7. Compuesto, según la reivindicación 6, en el que la proteína induce una respuesta inmune celular.

8. Compuesto, según la reivindicación 6, en el que la proteína induce una respuesta inmune humoral.

9. Compuesto, según la reivindicación 6, que comprende además un coadyuvante, un tensoactivo, un excipiente, un portador o un diluyente.

10. Compuesto, según la reivindicación 6, para inducir una respuesta inmune contra el antígeno de la proteína HPV.

11. Utilización del compuesto de la reivindicación 6, para la fabricación de un medicamento para inducir respuesta inmune contra un antígeno de la proteína HPV.
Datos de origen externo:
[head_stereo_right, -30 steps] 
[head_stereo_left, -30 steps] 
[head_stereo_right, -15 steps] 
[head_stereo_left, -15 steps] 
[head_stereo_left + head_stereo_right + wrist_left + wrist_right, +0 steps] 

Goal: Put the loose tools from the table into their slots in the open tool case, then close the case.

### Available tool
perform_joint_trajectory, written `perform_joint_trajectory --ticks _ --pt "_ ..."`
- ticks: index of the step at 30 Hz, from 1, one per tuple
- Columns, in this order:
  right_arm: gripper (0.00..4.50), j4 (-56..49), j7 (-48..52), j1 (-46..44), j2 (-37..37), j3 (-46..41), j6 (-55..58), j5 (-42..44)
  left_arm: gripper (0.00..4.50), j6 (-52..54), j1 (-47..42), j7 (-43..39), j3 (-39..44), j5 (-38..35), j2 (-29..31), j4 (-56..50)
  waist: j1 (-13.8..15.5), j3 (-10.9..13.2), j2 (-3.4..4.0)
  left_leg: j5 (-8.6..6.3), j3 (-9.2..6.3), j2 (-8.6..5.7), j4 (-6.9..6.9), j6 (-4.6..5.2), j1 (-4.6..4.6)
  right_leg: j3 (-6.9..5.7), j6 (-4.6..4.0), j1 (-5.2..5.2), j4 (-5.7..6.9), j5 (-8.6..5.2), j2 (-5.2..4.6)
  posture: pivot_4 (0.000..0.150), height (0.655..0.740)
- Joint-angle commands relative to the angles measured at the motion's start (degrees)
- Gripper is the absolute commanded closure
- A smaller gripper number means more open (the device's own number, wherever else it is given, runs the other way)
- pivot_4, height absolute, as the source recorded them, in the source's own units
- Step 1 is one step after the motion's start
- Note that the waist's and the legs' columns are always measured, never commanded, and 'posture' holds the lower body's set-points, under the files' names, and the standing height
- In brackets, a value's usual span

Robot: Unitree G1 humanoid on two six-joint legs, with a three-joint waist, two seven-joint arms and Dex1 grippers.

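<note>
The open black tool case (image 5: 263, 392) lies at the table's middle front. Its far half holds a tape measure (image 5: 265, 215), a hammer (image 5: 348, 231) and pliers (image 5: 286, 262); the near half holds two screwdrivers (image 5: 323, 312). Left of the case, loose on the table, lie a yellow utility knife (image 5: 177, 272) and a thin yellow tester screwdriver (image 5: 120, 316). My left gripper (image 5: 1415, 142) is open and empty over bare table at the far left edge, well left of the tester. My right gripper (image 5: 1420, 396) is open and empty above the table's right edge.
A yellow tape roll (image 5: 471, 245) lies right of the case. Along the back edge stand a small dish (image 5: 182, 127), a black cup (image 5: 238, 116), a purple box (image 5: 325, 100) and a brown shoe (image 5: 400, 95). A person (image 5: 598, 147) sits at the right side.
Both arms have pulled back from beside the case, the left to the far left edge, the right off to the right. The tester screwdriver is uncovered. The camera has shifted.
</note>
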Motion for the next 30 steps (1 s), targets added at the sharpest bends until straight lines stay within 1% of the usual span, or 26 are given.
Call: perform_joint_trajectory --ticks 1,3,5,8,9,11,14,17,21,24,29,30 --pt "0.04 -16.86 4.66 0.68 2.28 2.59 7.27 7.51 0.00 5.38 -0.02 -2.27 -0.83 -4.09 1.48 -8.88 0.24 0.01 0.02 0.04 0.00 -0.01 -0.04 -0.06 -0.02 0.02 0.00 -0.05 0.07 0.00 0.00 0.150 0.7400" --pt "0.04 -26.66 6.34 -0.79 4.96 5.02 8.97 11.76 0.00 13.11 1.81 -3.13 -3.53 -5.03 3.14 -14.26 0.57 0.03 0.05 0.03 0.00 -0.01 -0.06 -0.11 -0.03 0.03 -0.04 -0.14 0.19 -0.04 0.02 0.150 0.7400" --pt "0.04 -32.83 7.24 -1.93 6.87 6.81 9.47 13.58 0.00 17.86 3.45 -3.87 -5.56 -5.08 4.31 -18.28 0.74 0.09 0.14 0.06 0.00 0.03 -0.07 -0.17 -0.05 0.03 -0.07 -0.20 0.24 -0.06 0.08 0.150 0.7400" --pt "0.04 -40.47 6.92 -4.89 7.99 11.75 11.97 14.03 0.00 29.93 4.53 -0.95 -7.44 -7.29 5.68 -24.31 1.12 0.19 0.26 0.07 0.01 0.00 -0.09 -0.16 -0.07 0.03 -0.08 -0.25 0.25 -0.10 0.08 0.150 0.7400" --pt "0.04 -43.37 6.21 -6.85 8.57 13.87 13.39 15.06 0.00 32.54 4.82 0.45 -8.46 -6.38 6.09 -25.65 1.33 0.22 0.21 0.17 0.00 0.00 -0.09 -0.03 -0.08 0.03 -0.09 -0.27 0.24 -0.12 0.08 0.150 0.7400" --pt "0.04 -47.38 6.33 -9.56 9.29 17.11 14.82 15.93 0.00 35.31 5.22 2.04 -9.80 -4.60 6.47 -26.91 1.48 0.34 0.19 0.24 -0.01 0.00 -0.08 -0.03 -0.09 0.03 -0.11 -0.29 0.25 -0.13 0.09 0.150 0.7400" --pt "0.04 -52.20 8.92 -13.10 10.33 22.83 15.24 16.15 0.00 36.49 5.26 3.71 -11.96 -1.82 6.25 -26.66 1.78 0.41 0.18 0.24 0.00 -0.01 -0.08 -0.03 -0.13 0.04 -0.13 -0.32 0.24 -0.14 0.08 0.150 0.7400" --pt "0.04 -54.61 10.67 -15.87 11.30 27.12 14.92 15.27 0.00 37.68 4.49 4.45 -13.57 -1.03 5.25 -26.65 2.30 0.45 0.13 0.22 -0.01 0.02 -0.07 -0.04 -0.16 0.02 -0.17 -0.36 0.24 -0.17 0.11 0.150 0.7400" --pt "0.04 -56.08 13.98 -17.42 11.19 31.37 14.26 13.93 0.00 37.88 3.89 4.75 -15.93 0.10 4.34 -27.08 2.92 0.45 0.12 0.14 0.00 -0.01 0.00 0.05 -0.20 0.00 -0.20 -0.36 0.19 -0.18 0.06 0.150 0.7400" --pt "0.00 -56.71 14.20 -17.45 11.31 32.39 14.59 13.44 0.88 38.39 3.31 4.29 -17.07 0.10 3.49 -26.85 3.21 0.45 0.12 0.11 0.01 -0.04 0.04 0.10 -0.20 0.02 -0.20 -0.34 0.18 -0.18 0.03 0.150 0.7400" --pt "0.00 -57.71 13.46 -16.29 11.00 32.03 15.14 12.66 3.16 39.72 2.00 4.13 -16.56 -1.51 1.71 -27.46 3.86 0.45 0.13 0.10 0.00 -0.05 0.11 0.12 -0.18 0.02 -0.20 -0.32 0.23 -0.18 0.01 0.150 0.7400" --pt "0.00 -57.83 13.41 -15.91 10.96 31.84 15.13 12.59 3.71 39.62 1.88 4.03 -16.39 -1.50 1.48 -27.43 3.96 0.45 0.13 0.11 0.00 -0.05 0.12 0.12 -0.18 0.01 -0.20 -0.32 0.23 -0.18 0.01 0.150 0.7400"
12. Compuesto que comprende un vector de expresión para inducir una respuesta inmune contra un antígeno de la proteína HPV 16 E7, en el que el vector de expresión comprende una secuencia que codifica la proteína de fusión de la reivindicación 1.

13. Compuesto, según la reivindicación 12, en el que el vector de expresión es un vector de adenovirus o un vector vírico adeno-asociado.

14. Compuesto, según la reivindicación 12, en el que el vector de expresión es un vector retrovírico.